Repeat each entry below exactly, omitting any picture it holds.

BEGIN Data excerpts

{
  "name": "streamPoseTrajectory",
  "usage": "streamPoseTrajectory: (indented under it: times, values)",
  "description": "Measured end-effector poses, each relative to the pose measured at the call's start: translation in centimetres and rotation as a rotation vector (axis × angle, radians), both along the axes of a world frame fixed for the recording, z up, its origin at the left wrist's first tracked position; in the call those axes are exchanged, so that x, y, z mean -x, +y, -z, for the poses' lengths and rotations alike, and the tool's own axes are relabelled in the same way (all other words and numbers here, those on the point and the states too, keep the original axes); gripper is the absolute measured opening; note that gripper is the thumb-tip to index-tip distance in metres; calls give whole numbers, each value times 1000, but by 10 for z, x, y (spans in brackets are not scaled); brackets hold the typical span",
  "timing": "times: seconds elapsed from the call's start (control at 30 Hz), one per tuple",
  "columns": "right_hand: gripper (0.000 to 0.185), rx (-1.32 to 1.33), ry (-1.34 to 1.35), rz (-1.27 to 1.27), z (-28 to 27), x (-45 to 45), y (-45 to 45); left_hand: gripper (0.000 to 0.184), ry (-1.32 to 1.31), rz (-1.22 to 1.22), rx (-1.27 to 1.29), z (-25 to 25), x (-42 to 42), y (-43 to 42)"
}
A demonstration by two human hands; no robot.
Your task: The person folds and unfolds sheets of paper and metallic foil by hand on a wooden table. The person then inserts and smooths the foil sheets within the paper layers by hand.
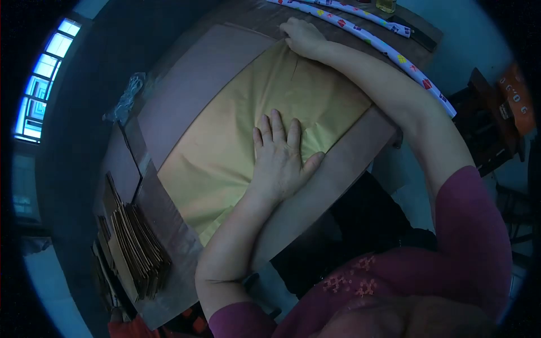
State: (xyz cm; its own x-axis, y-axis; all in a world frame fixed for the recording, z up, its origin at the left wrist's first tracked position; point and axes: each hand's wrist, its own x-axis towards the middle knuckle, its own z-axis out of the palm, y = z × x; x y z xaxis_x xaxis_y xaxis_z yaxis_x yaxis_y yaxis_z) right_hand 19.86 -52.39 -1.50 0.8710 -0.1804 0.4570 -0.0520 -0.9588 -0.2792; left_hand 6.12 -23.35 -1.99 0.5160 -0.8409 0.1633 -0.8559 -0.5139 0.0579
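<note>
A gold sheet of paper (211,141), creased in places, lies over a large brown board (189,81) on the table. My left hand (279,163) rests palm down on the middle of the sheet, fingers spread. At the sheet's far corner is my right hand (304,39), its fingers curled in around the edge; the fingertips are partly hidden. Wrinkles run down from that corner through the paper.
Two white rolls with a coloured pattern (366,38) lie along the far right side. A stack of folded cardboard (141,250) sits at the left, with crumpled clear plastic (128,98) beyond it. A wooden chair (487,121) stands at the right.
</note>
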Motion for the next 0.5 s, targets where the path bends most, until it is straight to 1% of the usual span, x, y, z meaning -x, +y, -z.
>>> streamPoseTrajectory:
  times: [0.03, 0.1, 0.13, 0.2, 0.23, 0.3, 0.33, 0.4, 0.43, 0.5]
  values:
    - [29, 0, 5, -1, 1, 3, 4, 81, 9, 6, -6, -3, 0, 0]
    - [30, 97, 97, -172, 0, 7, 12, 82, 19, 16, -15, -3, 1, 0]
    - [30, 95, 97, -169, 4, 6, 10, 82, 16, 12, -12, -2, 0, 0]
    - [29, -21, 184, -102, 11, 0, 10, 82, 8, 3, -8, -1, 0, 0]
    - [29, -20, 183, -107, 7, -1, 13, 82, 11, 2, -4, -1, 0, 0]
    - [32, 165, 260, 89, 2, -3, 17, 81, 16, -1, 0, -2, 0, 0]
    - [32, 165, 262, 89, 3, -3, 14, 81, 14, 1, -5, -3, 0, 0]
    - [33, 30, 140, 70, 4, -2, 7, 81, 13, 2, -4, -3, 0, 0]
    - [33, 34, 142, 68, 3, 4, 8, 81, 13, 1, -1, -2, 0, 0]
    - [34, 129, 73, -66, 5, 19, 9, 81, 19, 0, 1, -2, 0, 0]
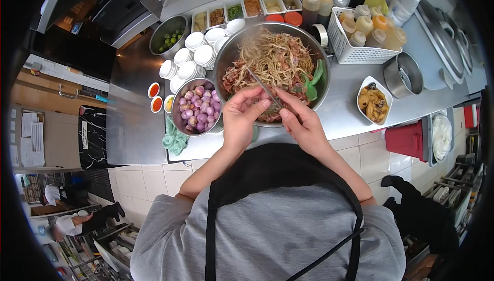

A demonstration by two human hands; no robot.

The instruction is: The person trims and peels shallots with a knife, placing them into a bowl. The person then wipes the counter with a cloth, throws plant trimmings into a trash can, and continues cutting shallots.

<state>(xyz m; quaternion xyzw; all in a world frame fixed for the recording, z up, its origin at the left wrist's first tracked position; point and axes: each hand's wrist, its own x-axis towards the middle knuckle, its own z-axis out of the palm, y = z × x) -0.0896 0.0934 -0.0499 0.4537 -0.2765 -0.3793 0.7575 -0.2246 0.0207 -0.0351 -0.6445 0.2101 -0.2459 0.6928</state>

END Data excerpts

§ **Solution to the problem**:
{
  "name": "streamPoseTrajectory",
  "usage": "streamPoseTrajectory: (indented under it: times, values)",
  "description": "Measured end-effector poses, each relative to the pose measured at the call's start: translation in centimetres and rotation as a rotation vector (axis × angle, radians), both along the axes of a world frame fixed for the recording, z up, its origin at the left wrist's first tracked position; in the call those axes are exchanged, so that x, y, z mean -x, +y, -z, for the poses' lengths and rotations alike, and the tool's own axes are relabelled in the same way (all other words and numbers here, those on the point and the states too, keep the original axes); gripper is the absolute measured opening; note that gripper is the thumb-tip to index-tip distance in metres; calls give whole numbers, each value times 1000, but by 10 for z, x, y (spans in brackets are not scaled); brackets hold the typical span",
  "timing": "times: seconds elapsed from the call's start (control at 30 Hz), one per tuple",
  "columns": "right_hand: gripper (0.000 to 0.185), rx (-1.32 to 1.33), ry (-1.34 to 1.35), rz (-1.27 to 1.27), z (-28 to 27), x (-45 to 45), y (-45 to 45); left_hand: gripper (0.000 to 0.184), ry (-1.32 to 1.31), rz (-1.22 to 1.22), rx (-1.27 to 1.29), z (-25 to 25), x (-42 to 42), y (-43 to 42)"
}
A demonstration by two human hands; no robot.
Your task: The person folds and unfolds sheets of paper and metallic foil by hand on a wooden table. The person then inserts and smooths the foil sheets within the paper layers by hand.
State: (xyz cm; its own x-axis, y-axis; all in a world frame fixed for the recording, z up, its origin at the left wrist's first tracked position; point and axes: each hand's wrist, its own x-axis towards the middle knuckle, its own z-axis out of the palm, y = z × x; x y z xaxis_x xaxis_y xaxis_z yaxis_x yaxis_y yaxis_z) right_hand 19.86 -52.39 -1.50 0.8710 -0.1804 0.4570 -0.0520 -0.9588 -0.2792; left_hand 6.12 -23.35 -1.99 0.5160 -0.8409 0.1633 -0.8559 -0.5139 0.0579
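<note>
A gold sheet of paper (211,141), creased in places, lies over a large brown board (189,81) on the table. My left hand (279,163) rests palm down on the middle of the sheet, fingers spread. At the sheet's far corner is my right hand (304,39), its fingers curled in around the edge; the fingertips are partly hidden. Wrinkles run down from that corner through the paper.
Two white rolls with a coloured pattern (366,38) lie along the far right side. A stack of folded cardboard (141,250) sits at the left, with crumpled clear plastic (128,98) beyond it. A wooden chair (487,121) stands at the right.
</note>
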Motion for the next 0.5 s, targets where the path bends most, until it is straight to 1% of the usual span, x, y, z meaning -x, +y, -z.
>>> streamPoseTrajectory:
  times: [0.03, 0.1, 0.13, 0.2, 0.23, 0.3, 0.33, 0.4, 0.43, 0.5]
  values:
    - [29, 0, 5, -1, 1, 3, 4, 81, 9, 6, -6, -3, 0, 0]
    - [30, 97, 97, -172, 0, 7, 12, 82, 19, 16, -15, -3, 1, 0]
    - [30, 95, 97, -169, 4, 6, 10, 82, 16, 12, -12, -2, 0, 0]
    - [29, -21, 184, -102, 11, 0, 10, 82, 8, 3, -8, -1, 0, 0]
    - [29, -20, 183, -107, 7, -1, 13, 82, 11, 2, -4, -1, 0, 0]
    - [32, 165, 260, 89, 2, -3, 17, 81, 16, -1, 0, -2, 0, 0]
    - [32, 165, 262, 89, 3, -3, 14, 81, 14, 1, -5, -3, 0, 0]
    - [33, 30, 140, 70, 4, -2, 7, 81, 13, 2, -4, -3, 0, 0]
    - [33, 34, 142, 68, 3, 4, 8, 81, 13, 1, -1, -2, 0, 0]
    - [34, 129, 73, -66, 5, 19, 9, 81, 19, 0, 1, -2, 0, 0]

A demonstration by two human hands; no robot.

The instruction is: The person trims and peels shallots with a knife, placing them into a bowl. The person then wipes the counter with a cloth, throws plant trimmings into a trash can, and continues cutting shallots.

<state>(xyz m; quaternion xyzw; all in a world frame fixed for the recording, z up, its origin at the left wrist's first tracked position; point and axes: each hand's wrist, its own x-axis towards the middle knuckle, its own z-axis out of the palm, y = z × x) -0.0896 0.0934 -0.0499 0.4537 -0.2765 -0.3793 0.7575 -0.2246 0.0207 -0.0351 -0.6445 0.2101 -0.2459 0.6928</state>

Further output is not needed for this exercise.